*What is required:* Find the line in the data below that contains "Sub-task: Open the". Return that line and all the lines after it, unchanged.

*Dataset extract:*
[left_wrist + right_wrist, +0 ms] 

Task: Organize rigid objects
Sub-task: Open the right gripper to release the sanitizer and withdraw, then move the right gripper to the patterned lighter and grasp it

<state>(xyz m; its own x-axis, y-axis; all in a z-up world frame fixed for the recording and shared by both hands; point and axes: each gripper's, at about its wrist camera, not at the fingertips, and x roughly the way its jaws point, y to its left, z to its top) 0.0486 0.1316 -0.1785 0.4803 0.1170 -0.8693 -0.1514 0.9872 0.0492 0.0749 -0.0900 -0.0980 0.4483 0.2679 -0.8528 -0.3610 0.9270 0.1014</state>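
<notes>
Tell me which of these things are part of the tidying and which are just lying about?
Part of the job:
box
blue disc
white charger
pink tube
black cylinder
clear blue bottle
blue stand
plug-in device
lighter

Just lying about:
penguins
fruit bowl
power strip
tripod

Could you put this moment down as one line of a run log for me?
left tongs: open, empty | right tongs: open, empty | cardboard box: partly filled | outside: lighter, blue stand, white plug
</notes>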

*Your solution:*
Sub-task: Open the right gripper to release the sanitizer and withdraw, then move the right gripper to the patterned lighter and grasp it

<state>(xyz m; its own x-axis, y-axis; all in a z-up world frame fixed for the recording and shared by both hands; point and axes: each gripper's, at about its wrist camera, not at the fingertips, and x roughly the way its jaws point, y to its left, z to its top) 0.0486 0.1316 -0.1785 0.4803 0.1170 -0.8693 -0.1514 0.9872 0.0492 0.0749 -0.0900 -0.0980 0.4483 0.2679 -0.8528 -0.3610 0.9270 0.1014</state>
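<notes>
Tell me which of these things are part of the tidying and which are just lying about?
Part of the job:
box
blue disc
white charger
pink tube
black cylinder
clear blue bottle
blue stand
plug-in device
lighter

Just lying about:
penguins
fruit bowl
power strip
tripod

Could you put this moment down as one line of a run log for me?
left tongs: open, empty | right tongs: open, empty | cardboard box: partly filled | outside: lighter, blue stand, white plug
</notes>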

The work for this exercise is now done.